— WORK ITEM —
Word for word, copy every line of the data.

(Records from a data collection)
━━━━━━━━━━

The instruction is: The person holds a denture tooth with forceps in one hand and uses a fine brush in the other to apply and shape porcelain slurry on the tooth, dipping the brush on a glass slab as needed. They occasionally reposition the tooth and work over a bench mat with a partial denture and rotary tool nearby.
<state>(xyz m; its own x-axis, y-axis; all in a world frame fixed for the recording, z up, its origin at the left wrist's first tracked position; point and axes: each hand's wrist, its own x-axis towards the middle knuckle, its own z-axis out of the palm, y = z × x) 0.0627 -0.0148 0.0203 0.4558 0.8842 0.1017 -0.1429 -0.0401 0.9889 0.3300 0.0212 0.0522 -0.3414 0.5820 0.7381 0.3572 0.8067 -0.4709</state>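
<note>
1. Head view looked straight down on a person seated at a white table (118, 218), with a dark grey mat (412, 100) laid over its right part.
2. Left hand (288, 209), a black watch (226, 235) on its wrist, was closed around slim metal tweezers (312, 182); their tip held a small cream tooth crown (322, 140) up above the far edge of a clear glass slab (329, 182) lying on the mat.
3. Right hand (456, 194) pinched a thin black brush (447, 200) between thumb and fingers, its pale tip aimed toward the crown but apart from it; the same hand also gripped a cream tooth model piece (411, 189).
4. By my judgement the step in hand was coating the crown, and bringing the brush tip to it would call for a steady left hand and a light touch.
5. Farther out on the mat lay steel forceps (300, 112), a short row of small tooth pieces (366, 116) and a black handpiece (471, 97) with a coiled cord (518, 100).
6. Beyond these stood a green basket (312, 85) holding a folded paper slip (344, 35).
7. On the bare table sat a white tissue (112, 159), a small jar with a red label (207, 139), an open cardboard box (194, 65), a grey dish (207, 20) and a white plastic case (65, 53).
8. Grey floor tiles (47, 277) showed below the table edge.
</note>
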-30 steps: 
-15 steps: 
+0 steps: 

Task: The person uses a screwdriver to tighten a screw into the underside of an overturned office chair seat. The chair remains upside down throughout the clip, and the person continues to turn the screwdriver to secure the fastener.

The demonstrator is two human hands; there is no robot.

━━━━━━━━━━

— OUTPUT FOR THIS EXERCISE —
The instruction is: The person holds a denture tooth with forceps in one hand and uses a fine brush in the other to apply and shape porcelain slurry on the tooth, dipping the brush on a glass slab as needed. They occasionally reposition the tooth and work over a bench mat with a partial denture and rotary tool nearby.
<state>(xyz m; its own x-axis, y-axis; all in a world frame fixed for the recording, z up, its origin at the left wrist's first tracked position; point and axes: each hand's wrist, its own x-axis towards the middle knuckle, its own z-axis out of the palm, y = z × x) 0.0627 -0.0148 0.0203 0.4558 0.8842 0.1017 -0.1429 -0.0401 0.9889 0.3300 0.0212 0.0522 -0.3414 0.5820 0.7381 0.3572 0.8067 -0.4709</state>
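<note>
1. Head view looked straight down on a person seated at a white table (118, 218), with a dark grey mat (412, 100) laid over its right part.
2. Left hand (288, 209), a black watch (226, 235) on its wrist, was closed around slim metal tweezers (312, 182); their tip held a small cream tooth crown (322, 140) up above the far edge of a clear glass slab (329, 182) lying on the mat.
3. Right hand (456, 194) pinched a thin black brush (447, 200) between thumb and fingers, its pale tip aimed toward the crown but apart from it; the same hand also gripped a cream tooth model piece (411, 189).
4. By my judgement the step in hand was coating the crown, and bringing the brush tip to it would call for a steady left hand and a light touch.
5. Farther out on the mat lay steel forceps (300, 112), a short row of small tooth pieces (366, 116) and a black handpiece (471, 97) with a coiled cord (518, 100).
6. Beyond these stood a green basket (312, 85) holding a folded paper slip (344, 35).
7. On the bare table sat a white tissue (112, 159), a small jar with a red label (207, 139), an open cardboard box (194, 65), a grey dish (207, 20) and a white plastic case (65, 53).
8. Grey floor tiles (47, 277) showed below the table edge.
</note>
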-30 steps: 
-15 steps: 
+0 steps: 

Task: The person uses a screwdriver to tighten a screw into the underside of an overturned office chair seat. The chair remains upside down throughout the clip, and the person continues to turn the screwdriver to secure the fastener.

The demonstrator is two human hands; there is no robot.

What came before is the complete response.